Manhattan socialite Dara-Lynn Weiss's essay in the April issue of Vogue touched off yet another Internet skirmish, part mommy war, part diet war, with cries of child abuse, accusations involving recipes for eating disorders, and of course, the inevitable book deal.

Call her the Tiger Mom of the weight-obsessed.

The snack-size version of Weiss's essay (not available online) is that her 7-year-old daughter, Bea, was found to be in the 99th percentile for weight. In response, Weiss put her on a kid-appropriate Weight-Watchers-style (i.e., restricted calorie) diet, but also served up a heavy portion of guilt and shame. She describes depriving Bea of dinner upon learning that "French Heritage Day" at her school involved Brie, filet mignon, baguette, and chocolate, telling her "you have to stop eating crap like that, you're getting too heavy," and shaming Bea for eating snacks that her friends' parents and other caregivers had given her.

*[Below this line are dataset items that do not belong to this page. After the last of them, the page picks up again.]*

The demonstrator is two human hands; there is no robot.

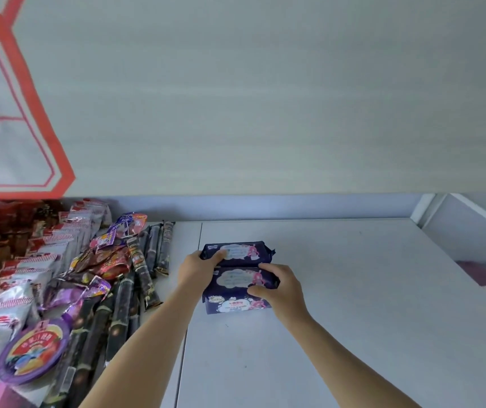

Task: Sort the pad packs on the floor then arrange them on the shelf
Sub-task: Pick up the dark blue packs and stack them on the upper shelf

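Observation:
Three dark blue pad packs with pink and white print sit in a row on the white shelf [338, 290]. The far pack [241, 252] lies furthest back, the middle pack [235, 278] is in front of it, and the near pack [233, 305] is closest to me. My left hand [196, 267] grips the left end of the far pack, thumb on its top. My right hand [277, 285] holds the right end of the middle pack, fingers curled over its edge.
Snack packets [59, 260], long dark sticks [147, 269] and a round purple tub [34, 350] crowd the shelf's left side. A white back wall [265, 113] rises behind. A shelf divider [447, 219] stands at the right, with a pink item [482, 273] beyond it.

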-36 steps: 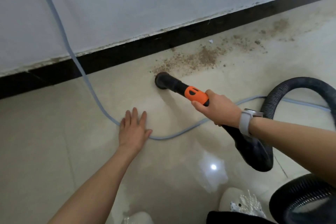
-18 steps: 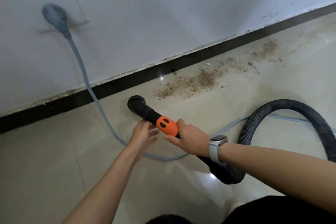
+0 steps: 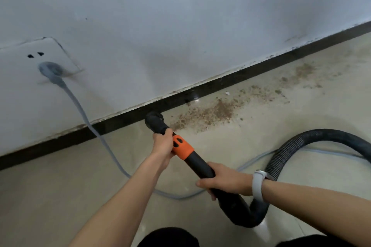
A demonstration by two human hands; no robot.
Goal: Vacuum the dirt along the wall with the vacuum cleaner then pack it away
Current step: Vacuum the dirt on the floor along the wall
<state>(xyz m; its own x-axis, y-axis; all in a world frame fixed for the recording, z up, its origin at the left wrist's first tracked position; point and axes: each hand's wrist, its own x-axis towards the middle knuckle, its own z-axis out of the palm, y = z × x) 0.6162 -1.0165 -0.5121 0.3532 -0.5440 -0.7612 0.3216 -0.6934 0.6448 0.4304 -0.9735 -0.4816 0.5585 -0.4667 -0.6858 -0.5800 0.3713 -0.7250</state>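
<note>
A: At the skirting board [image 3: 120, 121], where's the nozzle [image 3: 154, 118]?
B: Right against it, with the dirt [image 3: 210, 113] just to its right along the skirting board.
A: And the hands?
B: Both curled round the wand [image 3: 192, 157]; the left hand [image 3: 163, 144] is nearer the skirting board, the right hand [image 3: 226, 180] further back. The wand runs lengthwise from the hands toward the board
</note>
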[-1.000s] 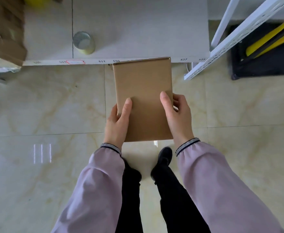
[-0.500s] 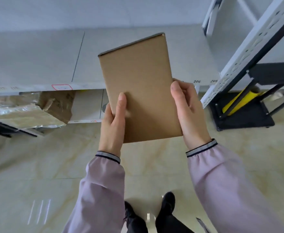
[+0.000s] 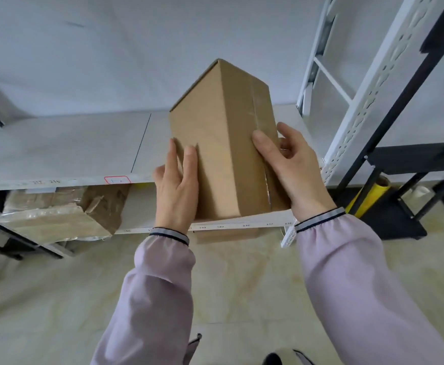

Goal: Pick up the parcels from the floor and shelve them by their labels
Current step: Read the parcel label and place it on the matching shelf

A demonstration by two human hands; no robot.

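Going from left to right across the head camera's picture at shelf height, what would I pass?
Taped-up parcels on the lower shelf → red-bordered shelf label → left hand → brown cardboard box → right hand → white perforated shelf upright → yellow roll.

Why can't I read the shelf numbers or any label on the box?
Head view: motion blur smears the shelf-edge numbers and the red-framed tag; wide-angle distortion bends the uprights; the box shows only plain faces and tape between the left hand and right hand.
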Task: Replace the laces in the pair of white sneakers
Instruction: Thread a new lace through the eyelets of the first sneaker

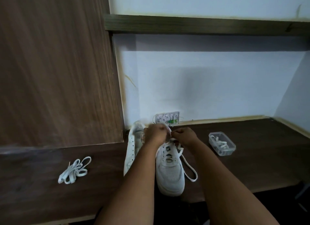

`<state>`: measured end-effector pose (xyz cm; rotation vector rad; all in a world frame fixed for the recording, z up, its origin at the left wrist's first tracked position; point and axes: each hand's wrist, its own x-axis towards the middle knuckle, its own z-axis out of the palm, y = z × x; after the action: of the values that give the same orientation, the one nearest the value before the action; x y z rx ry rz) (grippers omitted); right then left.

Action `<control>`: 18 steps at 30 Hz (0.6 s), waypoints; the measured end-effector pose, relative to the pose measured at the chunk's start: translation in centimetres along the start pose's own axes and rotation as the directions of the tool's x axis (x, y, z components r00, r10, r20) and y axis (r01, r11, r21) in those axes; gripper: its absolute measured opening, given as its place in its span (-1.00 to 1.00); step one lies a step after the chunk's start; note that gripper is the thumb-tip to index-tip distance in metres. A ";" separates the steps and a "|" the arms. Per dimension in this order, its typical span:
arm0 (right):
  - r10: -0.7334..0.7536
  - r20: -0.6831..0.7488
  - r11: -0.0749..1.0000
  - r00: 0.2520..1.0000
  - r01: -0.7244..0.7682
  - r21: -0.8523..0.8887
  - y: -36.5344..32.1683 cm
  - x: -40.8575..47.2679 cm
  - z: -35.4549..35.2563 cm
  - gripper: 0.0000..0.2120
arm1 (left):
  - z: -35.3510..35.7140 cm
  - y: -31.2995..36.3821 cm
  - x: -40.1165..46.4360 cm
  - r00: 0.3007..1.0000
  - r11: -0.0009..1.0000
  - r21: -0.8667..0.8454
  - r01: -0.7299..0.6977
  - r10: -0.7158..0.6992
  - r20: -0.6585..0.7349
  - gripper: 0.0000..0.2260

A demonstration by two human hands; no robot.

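- Two white sneakers [169, 171] stand side by side on the dark wooden desk [251, 166], toes near.
- Loose laces [74, 171] lie left.
- Both hands, left [155, 132] and right [183, 135], pinch the right sneaker's lace [190, 171] at its top eyelets.
- A clear tub [222, 146] of laces sits right.

Two sneakers sit side by side on the tabletop [251, 157], with the left sneaker [132, 151] touching the right sneaker [171, 174]. Both hands, the left hand [155, 132] and the right hand [184, 135], are over the right sneaker's far end. A loose pile of laces [74, 171] lies well to the left. A small box [221, 143] with laces inside sits to the right. A shelf [201, 24] hangs on the wall behind.
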<state>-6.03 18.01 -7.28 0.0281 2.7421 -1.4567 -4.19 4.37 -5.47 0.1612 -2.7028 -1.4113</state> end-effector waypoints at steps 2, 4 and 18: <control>0.001 0.018 1.000 1.000 0.000 -0.020 0.2 0.2 -0.2 -0.81 | -2.2 1.9 -0.1 0.996 0.806 -0.590 0.038 -0.082 -0.047 -0.82; -0.006 0.029 0.999 1.000 0.007 -0.044 0.3 0.2 -0.5 -0.81 | -5.8 3.8 -0.1 0.996 0.478 -0.878 -0.022 -0.065 -0.060 -0.84; -0.320 0.244 0.947 0.915 0.319 0.048 -3.5 -2.9 0.9 -0.53 | -11.8 9.8 -6.6 0.888 0.217 -0.963 -0.162 0.458 -0.046 -0.85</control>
<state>-3.27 15.36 -4.76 -0.5900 2.6204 -1.4191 3.28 1.27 9.11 -0.6754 -1.2912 -2.6754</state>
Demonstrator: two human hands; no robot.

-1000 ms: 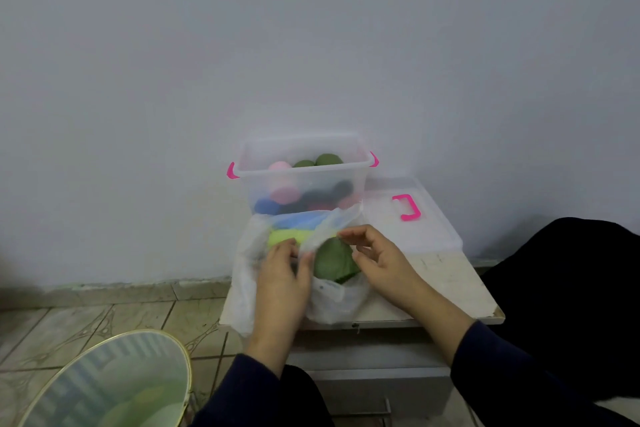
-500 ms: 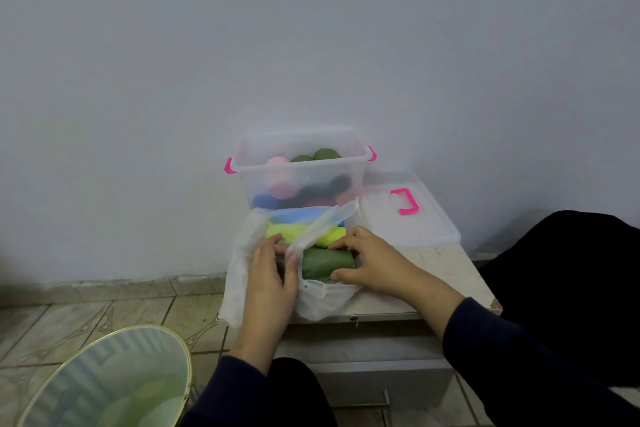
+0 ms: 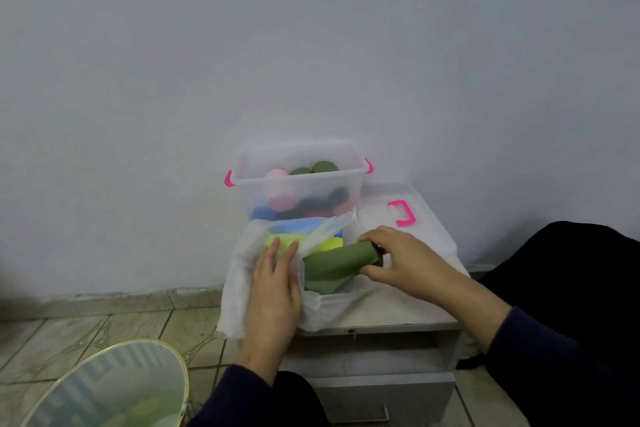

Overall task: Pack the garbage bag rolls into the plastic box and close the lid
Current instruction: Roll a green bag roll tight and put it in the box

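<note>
Between the two hands, a white plastic bag [image 3: 311,308] lies open on a small cabinet top [image 3: 398,308], overhanging its near-left edge. Right hand [image 3: 405,262] grips one end of a green roll [image 3: 337,260], drawn partly out of the bag; left hand [image 3: 275,288] rests flat, fingers extended, on the bag's rim. Yellow and blue rolls remain inside. Beyond the hands, one clear plastic box [image 3: 299,180], lidless, holds several rolls; its lid [image 3: 415,218] lies beyond the right hand.
</note>
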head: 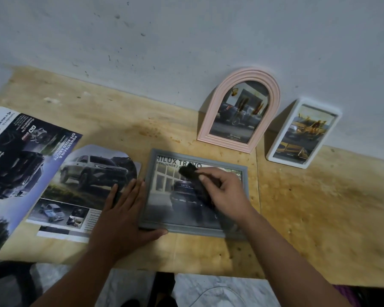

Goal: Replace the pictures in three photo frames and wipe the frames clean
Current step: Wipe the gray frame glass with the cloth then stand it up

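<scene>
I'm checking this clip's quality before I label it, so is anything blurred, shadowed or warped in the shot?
Head view: the right hand and its dark cloth are motion-smeared over the grey frame; the left hand is sharper. Lighting is dim, with soft shadows beside the pink arched frame and white frame. Wide-angle bending curves the table edge.
</scene>
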Demonstrator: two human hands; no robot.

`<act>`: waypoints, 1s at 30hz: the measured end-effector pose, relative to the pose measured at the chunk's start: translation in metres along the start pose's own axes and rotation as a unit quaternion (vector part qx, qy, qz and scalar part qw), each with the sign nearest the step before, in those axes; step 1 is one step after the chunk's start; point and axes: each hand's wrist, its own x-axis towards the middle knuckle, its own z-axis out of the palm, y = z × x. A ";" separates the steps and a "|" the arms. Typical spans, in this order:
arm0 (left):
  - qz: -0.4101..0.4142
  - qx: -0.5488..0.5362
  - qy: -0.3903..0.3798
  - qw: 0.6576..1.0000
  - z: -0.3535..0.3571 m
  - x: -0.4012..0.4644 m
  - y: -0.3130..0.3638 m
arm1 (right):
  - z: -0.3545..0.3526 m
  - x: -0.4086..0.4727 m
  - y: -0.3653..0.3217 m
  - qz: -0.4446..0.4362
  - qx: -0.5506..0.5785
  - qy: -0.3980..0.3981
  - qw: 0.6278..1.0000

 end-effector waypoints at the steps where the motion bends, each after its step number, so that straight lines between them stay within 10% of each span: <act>1: -0.001 0.001 -0.001 1.000 0.000 0.000 0.000 | -0.015 0.000 0.005 0.040 0.028 0.046 0.998; 5: 0.000 0.011 -0.005 1.000 0.001 0.001 0.000 | -0.075 -0.034 0.047 0.176 0.110 0.196 0.958; 11: 0.000 0.018 0.003 1.000 0.001 0.000 0.001 | -0.127 -0.106 0.103 0.459 0.392 0.303 0.738; 17: -0.007 0.022 -0.001 1.000 0.001 0.001 0.001 | -0.129 -0.114 0.125 0.464 -0.078 0.182 0.863; 21: -0.006 0.018 0.011 1.000 0.000 -0.001 0.002 | -0.127 -0.127 0.113 0.445 -0.274 0.137 0.841; 26: -0.009 0.018 0.009 1.000 0.000 -0.001 0.002 | -0.112 -0.130 0.075 0.266 -0.233 0.254 0.900; 30: -0.010 0.016 0.002 1.000 -0.002 -0.001 0.003 | -0.072 -0.113 0.041 0.258 -0.089 0.157 0.949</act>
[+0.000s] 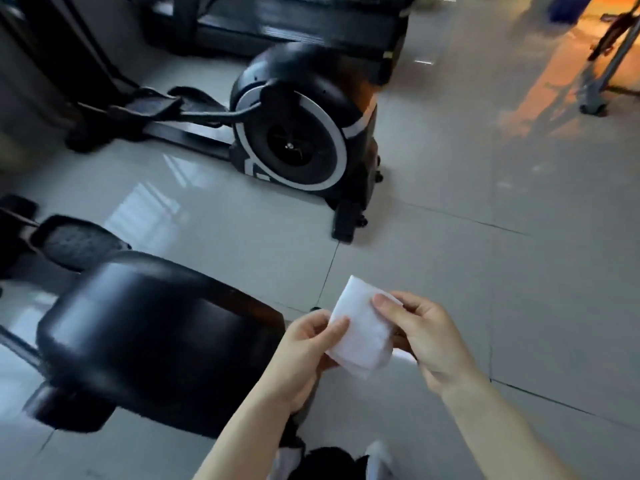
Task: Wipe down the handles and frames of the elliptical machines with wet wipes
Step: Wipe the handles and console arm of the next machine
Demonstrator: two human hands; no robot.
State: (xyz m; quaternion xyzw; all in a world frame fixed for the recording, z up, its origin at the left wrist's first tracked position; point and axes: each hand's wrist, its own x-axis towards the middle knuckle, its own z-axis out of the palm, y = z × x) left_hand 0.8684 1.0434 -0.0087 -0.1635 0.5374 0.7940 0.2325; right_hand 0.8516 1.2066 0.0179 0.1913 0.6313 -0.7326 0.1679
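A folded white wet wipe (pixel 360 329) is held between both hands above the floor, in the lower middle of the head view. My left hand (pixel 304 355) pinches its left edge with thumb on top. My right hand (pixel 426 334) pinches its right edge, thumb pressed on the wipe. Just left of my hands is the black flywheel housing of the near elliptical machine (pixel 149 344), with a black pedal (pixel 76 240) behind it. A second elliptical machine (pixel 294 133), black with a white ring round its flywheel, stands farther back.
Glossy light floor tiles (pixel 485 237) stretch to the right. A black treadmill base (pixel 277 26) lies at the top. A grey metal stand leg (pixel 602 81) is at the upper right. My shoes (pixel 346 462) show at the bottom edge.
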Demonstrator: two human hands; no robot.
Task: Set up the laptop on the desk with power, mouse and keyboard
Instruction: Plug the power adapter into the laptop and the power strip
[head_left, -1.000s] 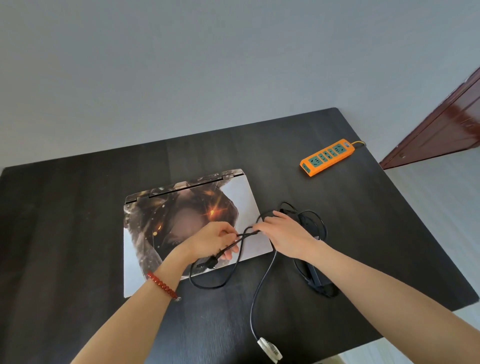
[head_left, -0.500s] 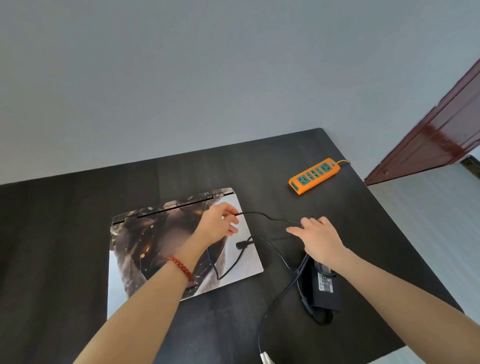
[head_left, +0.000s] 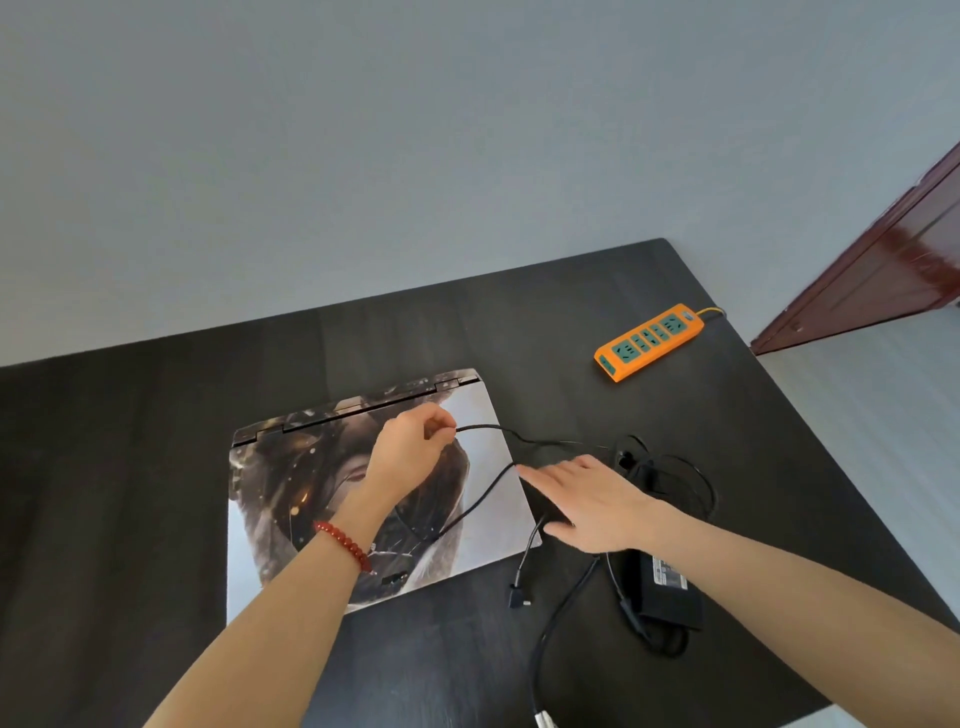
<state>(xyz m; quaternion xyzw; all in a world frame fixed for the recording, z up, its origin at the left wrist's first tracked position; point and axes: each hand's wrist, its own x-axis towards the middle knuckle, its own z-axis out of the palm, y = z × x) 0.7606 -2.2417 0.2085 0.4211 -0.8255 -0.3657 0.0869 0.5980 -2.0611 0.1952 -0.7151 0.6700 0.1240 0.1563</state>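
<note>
A closed laptop (head_left: 363, 493), its lid covered in a dark printed picture, lies flat on the black desk (head_left: 130, 467) with its hinge edge on the far side. Above the laptop's far right corner the left hand (head_left: 410, 447) pinches the thin black charger cable (head_left: 488, 428) between thumb and fingers, a red bead bracelet (head_left: 343, 543) on its wrist. From that pinch the cable runs right, off the laptop's edge, to a loose tangle of loops on the desk. Just off the laptop's right edge the right hand (head_left: 592, 504) hovers palm down with fingers straight and slightly spread, over another strand of the cable; whether it touches the strand I cannot tell. The cable's angled plug (head_left: 519, 597) lies on the desk near the laptop's near right corner. The black power brick (head_left: 667, 587) sits to the right of the laptop, partly under the right wrist. An orange power strip (head_left: 649, 343) lies beyond the laptop's far right corner, well apart from it.
</note>
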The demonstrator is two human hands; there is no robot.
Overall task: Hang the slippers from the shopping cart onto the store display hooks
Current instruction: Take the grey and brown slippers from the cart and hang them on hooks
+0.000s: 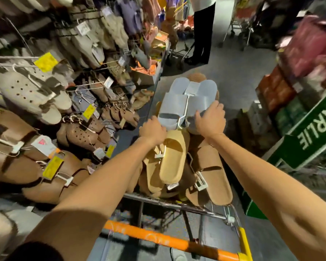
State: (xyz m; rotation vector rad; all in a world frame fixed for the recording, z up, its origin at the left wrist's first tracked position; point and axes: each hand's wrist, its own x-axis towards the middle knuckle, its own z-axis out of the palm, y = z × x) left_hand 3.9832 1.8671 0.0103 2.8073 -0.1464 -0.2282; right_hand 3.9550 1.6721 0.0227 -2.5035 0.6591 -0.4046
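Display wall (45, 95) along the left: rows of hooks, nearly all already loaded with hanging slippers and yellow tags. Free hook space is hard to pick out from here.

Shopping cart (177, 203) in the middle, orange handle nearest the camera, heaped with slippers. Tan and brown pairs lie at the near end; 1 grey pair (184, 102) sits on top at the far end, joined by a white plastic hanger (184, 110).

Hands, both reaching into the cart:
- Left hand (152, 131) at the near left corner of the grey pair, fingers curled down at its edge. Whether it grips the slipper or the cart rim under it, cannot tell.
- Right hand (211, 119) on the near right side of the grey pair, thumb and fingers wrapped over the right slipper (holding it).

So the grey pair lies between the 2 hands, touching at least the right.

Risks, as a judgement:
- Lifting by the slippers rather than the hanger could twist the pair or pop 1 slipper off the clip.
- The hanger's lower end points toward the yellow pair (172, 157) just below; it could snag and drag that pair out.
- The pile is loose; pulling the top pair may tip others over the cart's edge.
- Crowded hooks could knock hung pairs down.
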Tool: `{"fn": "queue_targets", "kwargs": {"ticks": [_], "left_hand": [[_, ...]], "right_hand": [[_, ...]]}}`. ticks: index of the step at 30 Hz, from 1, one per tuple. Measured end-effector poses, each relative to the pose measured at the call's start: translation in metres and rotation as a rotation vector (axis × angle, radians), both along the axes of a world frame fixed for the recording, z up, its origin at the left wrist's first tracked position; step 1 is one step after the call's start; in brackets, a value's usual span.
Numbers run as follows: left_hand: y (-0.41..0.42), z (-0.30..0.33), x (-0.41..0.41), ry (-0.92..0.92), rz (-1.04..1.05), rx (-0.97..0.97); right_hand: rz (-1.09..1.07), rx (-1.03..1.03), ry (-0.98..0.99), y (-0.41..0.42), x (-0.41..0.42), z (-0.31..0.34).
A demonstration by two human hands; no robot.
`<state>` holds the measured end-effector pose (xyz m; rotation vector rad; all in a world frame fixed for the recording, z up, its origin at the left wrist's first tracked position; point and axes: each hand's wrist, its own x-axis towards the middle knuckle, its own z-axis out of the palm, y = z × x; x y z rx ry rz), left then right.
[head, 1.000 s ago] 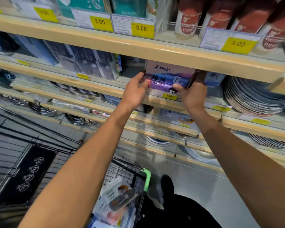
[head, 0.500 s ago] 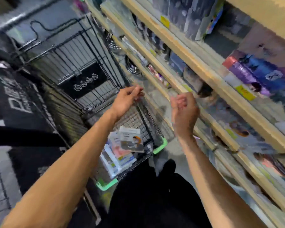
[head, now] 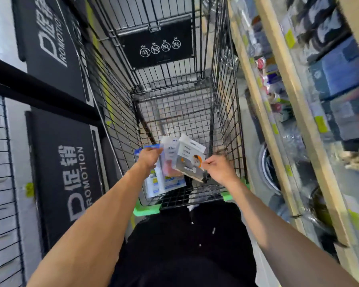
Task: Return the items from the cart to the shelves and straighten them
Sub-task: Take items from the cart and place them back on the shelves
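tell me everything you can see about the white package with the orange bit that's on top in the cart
The white package is a flat retail pack, seemingly card or plastic, with small dark print near its top, a grey lower area and an orange patch beside a pictured item. It lies tilted atop the other packages at the near end of the wire cart. The right hand pinches its near right edge; the left hand touches a blue-edged package beside it.

Carrier: black wire cart (head: 226, 104) with green corner bumpers, standing in the aisle beside the shelves (head: 278, 112).
Cart contents: small heap of flat packets at the near end; white packet with orange mark (head: 190, 157) on top, tilted; blue-and-white packets (head: 160, 183) beneath.
Cart far end: bare mesh.
Shelves: wooden edges with yellow price tags; goods blurred.
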<state>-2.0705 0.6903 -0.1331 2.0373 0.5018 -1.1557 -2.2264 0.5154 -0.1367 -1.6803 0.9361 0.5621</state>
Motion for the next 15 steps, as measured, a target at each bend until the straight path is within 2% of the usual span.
{"fn": "queue_targets", "kwargs": {"ticks": [5, 7, 9, 10, 15], "left_hand": [[0.008, -0.038, -0.009, 0.058, 0.011, -0.005], [0.005, -0.049, -0.011, -0.05, -0.104, 0.117], [0.001, -0.058, -0.014, -0.264, -0.293, 0.299], [-0.001, -0.065, -0.015, -0.316, -0.33, 0.311], [-0.019, -0.092, -0.013, -0.242, -0.296, 0.317]], "right_hand": [[-0.18, 0.07, 0.2, 0.012, 0.02, -0.065], [-0.143, -0.03, 0.239, 0.019, 0.024, -0.085], [-0.125, -0.084, 0.283, 0.025, 0.024, -0.1], [-0.15, -0.095, 0.309, 0.026, 0.024, -0.109], [-0.374, 0.04, 0.361, 0.028, 0.028, -0.139]]}}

In the essay, Weiss admits to having a complicated relationship to food herself:

I have not ingested any food, looked at a restaurant menu, or been sick to the point of vomiting without silently launching a complicated mental algorithm about how it will affect my weight.

Weiss also says she has been

on and off Weight Watchers, Atkins, Slim-Fast, LA Weight Loss, Jenny Craig, juice diets and raw food diets.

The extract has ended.